Le monde traverse actuellement une crise énergétique d’une gravité sans précédent, dépassant en intensité les chocs pétroliers historiques de 1973 et 1979 ainsi que la pénurie de gaz provoquée en 2022 par la guerre de la Russie en Ukraine, a averti mercredi Fatih Birol, directeur exécutif de l’Agence internationale de l’énergie, lors d’une intervention dans un podcast. Le patron de l’AIE a dressé un tableau alarmant de la situation, révélant que les pertes d’approvisionnement mondiales atteignent désormais environ 12 millions de barils par jour, soit plus du double des quelque 5 millions de barils quotidiens perdus lors de chacune des crises des années 1970. Sur le front gazier, le constat est tout aussi préoccupant : alors que l’approvisionnement mondial avait diminué d’environ 75 milliards de mètres cubes en 2022, le déficit actuel s’avère encore plus important.

Fatih Birol a prévenu que la situation allait continuer de se détériorer dans les semaines à venir. « Avril sera bien pire que mars », a-t-il déclaré, soulignant que certaines livraisons de pétrole et de gaz naturel liquéfié en provenance du Moyen-Orient étaient encore disponibles le mois dernier. « Mais en avril, il n’y a rien », a-t-il ajouté, laissant entrevoir l’ampleur du choc à venir pour les économies mondiales.

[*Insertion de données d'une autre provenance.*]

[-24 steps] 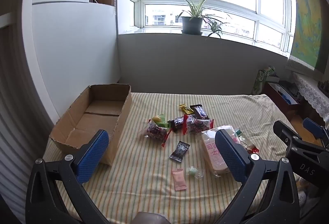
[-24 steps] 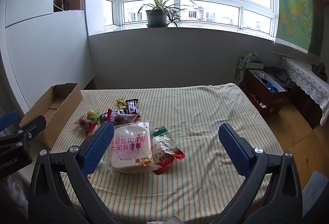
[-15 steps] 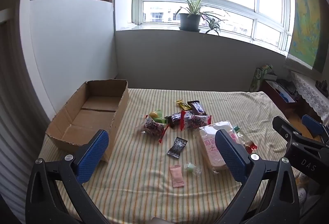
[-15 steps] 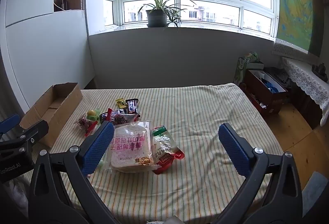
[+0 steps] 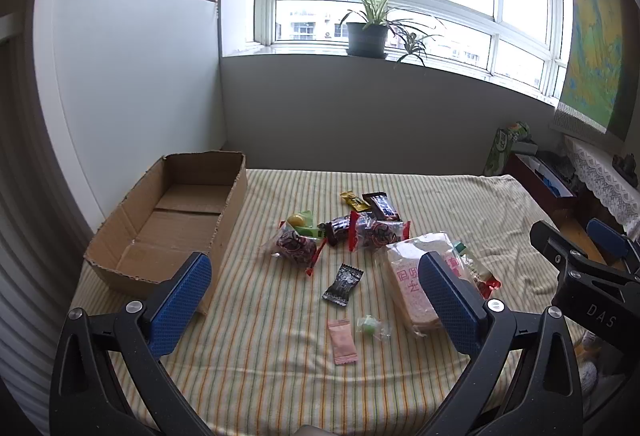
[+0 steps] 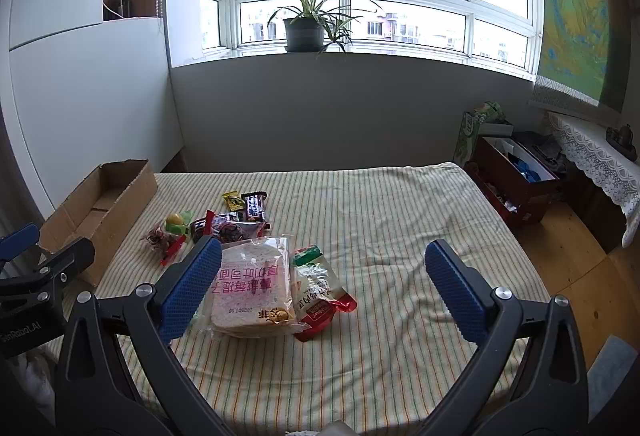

Face à cette situation critique, l’AIE a pris une décision historique en annonçant la libération de 400 millions de barils de réserves stratégiques de pétrole, la plus importante mobilisation de stocks jamais décidée par l’agence. Toutefois, le directeur exécutif a tenu à tempérer les attentes quant à l’efficacité de cette mesure. « Mais je dois être très honnête, cela aide seulement à réduire la douleur. Ce ne sera pas un remède », a-t-il reconnu avec lucidité. « Le remède est la réouverture du détroit d’Ormuz », a-t-il martelé, désignant ce passage stratégique comme l’enjeu central de la crise actuelle, les mesures prises ne permettant selon lui que de gagner du temps.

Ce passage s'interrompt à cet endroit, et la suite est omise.